When can a long-term care policy deny a claim? ›

Claims will be denied if the type of care doesn't match the policy's definition of covered care. AND Claims are regularly denied if your medical paperwork doesn't match the specific policy triggers in your policy.

Why don't more people purchase long-term care insurance policies? ›

Repeated government efforts to create a functioning market for long-term care insurance — or to provide public alternatives — have never taken hold. Today, most insurers have stopped selling stand-alone long-term care policies: The ones that still exist are too expensive for most people.

What is the downside of LTC? ›

A primary concern for individuals considering long-term care insurance is the cost of premiums. The ongoing financial commitment can be significant and there is always the risk of paying for coverage that may never be utilized.
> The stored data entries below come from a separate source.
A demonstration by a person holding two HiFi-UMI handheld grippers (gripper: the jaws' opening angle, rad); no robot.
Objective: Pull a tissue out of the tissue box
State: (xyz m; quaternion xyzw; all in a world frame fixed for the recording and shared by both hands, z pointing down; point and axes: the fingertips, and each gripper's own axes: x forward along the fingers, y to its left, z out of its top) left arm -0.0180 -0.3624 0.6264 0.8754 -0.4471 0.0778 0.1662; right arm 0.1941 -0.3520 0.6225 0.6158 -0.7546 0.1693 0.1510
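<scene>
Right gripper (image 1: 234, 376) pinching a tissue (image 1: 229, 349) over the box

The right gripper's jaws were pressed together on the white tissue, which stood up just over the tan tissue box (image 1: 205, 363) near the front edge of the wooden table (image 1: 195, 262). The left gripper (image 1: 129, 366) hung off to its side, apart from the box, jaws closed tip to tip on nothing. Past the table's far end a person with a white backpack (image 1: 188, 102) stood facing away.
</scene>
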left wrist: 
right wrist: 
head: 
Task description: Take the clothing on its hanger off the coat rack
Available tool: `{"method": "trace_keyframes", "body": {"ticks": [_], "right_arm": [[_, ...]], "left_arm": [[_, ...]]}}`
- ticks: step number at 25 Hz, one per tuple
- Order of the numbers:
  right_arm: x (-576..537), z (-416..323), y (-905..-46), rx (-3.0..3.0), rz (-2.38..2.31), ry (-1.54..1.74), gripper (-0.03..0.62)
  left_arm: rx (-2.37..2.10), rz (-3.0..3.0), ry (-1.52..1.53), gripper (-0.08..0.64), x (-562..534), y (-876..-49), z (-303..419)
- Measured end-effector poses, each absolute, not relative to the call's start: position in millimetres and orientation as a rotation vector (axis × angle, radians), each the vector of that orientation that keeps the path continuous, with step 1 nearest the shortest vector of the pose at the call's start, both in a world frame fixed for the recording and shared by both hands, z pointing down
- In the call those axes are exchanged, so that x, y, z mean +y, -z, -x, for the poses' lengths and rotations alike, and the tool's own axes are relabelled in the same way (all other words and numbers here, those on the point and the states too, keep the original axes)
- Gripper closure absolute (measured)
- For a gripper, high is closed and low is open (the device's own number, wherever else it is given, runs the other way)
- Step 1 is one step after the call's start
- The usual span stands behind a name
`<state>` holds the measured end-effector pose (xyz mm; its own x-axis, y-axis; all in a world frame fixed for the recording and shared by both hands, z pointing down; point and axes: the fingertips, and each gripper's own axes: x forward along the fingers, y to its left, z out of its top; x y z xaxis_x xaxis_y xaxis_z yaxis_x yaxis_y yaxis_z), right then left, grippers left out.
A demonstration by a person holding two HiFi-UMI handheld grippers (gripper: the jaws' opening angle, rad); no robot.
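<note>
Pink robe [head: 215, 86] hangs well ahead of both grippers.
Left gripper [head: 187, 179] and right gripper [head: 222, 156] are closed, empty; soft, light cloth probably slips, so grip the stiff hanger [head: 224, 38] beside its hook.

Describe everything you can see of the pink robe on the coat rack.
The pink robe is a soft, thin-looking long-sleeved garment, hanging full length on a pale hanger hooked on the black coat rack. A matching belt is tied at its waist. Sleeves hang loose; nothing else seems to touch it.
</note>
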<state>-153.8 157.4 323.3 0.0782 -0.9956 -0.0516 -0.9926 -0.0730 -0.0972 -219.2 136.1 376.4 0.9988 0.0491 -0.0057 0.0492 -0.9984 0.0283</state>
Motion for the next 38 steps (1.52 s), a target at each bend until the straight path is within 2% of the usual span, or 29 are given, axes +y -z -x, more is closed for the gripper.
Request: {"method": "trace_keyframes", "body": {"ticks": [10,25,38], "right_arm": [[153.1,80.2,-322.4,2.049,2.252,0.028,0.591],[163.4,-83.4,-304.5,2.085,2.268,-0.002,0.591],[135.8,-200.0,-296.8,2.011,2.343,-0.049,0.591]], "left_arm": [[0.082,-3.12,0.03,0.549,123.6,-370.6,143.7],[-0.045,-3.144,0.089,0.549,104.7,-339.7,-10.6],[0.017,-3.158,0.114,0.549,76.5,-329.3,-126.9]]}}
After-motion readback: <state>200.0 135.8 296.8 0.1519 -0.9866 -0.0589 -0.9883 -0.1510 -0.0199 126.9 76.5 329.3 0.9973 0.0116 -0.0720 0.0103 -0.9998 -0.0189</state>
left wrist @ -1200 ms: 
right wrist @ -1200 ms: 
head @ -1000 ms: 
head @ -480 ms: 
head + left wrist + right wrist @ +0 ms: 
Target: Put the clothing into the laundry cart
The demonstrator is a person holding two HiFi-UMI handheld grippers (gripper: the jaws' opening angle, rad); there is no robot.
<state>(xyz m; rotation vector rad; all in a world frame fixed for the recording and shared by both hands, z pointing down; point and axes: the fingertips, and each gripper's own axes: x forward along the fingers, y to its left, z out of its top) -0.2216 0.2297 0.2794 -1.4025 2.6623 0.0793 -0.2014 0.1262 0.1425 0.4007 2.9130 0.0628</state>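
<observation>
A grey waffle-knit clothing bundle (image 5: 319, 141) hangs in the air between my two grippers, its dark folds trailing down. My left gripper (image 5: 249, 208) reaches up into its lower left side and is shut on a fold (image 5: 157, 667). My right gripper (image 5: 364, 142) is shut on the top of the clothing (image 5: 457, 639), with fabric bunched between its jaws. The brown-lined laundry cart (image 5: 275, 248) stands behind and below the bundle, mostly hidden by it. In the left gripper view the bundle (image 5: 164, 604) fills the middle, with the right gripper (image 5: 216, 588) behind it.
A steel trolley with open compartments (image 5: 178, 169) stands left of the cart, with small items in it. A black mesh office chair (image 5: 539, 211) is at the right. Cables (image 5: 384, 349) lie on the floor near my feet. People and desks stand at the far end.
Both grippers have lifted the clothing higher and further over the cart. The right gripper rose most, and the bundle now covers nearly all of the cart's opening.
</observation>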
What percentage of people with long-term care insurance actually use it? ›

So, 35% will use their coverage and 65% will not. As you might assume, the decline is because during those first 90 days, some people will recover and some will die.

Why do people not plan for long-term care? ›

I won't need it because I'll probably go the same way." People who use these objections to long-term care planning , typically have only a few basic, underlying, real reasons for rejecting the concept. They don't think it's a problem, they're convinced it won't happen to them or they don't want to think about it.